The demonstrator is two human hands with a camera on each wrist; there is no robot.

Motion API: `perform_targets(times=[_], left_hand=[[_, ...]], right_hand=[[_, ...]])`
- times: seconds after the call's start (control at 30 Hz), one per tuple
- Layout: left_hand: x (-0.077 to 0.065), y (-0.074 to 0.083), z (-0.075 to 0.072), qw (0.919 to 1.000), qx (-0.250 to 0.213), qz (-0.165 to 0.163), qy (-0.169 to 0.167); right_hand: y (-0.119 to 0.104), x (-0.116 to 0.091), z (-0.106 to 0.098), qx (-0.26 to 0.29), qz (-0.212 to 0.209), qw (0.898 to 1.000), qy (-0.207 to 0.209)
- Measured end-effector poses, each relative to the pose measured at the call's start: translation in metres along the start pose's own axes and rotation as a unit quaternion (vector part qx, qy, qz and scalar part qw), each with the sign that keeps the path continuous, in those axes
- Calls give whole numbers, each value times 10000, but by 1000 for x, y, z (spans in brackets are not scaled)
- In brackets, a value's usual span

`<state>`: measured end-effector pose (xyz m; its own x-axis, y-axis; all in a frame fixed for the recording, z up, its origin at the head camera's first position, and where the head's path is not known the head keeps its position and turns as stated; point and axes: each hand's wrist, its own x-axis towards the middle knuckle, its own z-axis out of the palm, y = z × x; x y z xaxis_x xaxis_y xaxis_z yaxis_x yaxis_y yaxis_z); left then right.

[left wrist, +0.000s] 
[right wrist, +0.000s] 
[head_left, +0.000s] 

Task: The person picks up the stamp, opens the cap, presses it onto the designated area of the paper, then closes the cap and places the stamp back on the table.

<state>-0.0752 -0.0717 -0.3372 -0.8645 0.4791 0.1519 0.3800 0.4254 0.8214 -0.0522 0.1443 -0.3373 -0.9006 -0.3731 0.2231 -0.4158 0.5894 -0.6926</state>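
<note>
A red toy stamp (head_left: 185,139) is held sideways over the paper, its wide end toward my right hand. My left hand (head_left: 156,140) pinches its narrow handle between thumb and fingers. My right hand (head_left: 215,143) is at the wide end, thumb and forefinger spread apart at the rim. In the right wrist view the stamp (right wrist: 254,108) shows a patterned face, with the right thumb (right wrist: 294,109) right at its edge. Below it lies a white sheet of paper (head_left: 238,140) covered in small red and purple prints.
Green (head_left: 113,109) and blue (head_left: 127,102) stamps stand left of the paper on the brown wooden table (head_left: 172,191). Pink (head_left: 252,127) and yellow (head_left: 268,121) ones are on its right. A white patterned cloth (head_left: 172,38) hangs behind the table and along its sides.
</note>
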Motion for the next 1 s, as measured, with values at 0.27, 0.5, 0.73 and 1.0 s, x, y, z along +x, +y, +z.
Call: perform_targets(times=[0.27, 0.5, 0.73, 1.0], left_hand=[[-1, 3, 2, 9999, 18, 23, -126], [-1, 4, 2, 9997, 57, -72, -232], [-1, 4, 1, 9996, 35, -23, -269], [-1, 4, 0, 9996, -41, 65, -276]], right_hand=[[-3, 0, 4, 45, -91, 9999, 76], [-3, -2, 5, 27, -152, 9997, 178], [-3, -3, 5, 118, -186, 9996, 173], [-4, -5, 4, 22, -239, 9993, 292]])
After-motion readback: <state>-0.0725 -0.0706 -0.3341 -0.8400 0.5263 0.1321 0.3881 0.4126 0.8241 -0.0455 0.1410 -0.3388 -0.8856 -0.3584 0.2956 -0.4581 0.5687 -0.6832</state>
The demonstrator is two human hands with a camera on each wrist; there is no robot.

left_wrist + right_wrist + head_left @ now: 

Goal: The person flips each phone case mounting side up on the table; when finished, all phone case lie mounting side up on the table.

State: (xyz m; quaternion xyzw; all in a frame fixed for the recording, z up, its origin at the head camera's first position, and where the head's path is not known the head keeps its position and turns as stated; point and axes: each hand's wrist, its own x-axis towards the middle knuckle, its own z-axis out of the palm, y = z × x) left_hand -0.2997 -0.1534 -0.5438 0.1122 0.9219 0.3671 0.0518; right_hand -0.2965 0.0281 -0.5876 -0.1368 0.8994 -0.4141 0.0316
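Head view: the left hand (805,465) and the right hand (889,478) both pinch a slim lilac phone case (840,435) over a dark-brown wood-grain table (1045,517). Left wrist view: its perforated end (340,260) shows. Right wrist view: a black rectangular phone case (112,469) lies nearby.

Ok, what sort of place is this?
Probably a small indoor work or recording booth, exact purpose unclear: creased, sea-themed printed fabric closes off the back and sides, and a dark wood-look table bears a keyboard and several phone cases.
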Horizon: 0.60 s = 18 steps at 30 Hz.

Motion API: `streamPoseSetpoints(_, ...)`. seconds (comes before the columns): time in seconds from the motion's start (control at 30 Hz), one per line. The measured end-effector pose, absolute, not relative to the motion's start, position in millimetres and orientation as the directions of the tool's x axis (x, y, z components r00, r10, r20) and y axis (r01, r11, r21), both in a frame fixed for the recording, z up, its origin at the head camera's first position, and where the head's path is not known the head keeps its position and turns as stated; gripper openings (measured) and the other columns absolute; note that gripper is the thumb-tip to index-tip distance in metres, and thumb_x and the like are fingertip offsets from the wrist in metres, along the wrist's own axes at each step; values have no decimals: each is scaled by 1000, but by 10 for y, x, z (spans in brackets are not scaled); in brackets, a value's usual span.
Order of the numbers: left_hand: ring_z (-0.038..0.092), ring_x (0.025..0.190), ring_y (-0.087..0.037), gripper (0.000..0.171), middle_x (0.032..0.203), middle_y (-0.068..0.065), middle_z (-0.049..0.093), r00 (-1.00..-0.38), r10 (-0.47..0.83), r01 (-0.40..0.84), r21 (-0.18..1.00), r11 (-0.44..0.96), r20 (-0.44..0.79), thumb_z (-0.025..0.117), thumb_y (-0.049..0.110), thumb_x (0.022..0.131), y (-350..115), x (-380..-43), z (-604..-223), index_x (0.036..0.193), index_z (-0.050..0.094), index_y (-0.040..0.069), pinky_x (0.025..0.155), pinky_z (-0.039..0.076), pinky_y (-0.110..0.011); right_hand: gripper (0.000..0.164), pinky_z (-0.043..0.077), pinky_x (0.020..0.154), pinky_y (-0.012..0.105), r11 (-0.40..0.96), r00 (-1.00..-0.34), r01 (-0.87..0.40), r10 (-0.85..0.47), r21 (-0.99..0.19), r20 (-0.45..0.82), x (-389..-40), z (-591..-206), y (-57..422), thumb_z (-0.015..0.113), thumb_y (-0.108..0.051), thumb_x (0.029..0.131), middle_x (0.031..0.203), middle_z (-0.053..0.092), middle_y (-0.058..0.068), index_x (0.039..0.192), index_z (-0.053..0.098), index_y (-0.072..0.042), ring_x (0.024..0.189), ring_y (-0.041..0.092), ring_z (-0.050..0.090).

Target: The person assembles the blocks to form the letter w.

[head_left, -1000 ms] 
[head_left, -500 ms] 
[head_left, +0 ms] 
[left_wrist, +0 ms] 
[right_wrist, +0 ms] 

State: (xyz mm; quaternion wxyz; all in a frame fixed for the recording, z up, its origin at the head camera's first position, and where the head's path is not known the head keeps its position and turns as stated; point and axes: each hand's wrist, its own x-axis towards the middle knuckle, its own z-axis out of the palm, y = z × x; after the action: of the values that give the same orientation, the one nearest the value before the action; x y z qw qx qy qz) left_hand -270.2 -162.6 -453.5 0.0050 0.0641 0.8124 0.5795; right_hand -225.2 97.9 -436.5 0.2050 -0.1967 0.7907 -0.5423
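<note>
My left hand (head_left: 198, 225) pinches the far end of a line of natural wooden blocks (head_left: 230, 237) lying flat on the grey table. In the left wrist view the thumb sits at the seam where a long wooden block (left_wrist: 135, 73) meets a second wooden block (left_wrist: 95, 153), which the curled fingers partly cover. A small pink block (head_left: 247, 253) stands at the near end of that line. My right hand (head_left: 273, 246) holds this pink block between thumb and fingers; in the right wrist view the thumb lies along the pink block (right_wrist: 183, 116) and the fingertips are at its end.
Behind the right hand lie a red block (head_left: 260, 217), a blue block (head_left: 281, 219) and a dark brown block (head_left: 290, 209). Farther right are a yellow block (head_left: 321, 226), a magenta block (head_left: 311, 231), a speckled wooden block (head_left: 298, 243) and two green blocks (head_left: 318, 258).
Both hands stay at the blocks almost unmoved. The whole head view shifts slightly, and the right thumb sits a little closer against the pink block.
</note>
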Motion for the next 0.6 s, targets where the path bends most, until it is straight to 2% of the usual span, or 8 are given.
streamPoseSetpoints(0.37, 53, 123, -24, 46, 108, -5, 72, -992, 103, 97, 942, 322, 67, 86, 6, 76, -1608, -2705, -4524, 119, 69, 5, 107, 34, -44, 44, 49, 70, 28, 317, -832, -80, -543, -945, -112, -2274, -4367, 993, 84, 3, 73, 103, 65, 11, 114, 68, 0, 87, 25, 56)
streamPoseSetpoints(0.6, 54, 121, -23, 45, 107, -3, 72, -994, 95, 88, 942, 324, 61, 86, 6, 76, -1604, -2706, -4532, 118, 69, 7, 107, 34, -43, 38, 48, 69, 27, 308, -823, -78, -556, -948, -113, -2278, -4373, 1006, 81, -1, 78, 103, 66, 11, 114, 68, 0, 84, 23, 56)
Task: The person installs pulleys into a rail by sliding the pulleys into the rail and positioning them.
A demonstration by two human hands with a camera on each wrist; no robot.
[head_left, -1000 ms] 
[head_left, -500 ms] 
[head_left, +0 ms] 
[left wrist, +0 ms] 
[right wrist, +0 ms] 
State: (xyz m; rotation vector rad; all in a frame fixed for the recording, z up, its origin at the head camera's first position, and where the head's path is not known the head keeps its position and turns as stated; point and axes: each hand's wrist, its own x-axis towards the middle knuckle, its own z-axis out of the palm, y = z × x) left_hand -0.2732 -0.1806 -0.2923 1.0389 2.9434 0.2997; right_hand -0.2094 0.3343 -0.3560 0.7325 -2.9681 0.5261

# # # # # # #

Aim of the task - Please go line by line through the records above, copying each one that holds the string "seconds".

Expected answer -
- times: seconds after the call's start (control at 30 Hz), one per tuple
Motion API: `streamPoseSetpoints(_, ...)`. seconds (comes before the columns): time in seconds from the motion's start (control at 30 Hz), one per line. The measured end-effector pose, absolute, not relative to the motion's start, position in millimetres and orientation as the directions of the tool's x axis (x, y, z components r00, r10, r20) and y axis (r01, r11, r21), both in a frame fixed for the recording, z up, its origin at the head camera's first position, and where the head's path is not known the head keeps its position and turns as stated; gripper openings (measured) and the other columns absolute; note that gripper is the thumb-tip to index-tip distance in metres, and thumb_x and the like are fingertip offsets from the wrist in metres, along the wrist's own axes at each step; values have no decimals: each is scaled by 1000, but by 10 for y, x, z (spans in brackets are not scaled); in brackets, a value's usual span.

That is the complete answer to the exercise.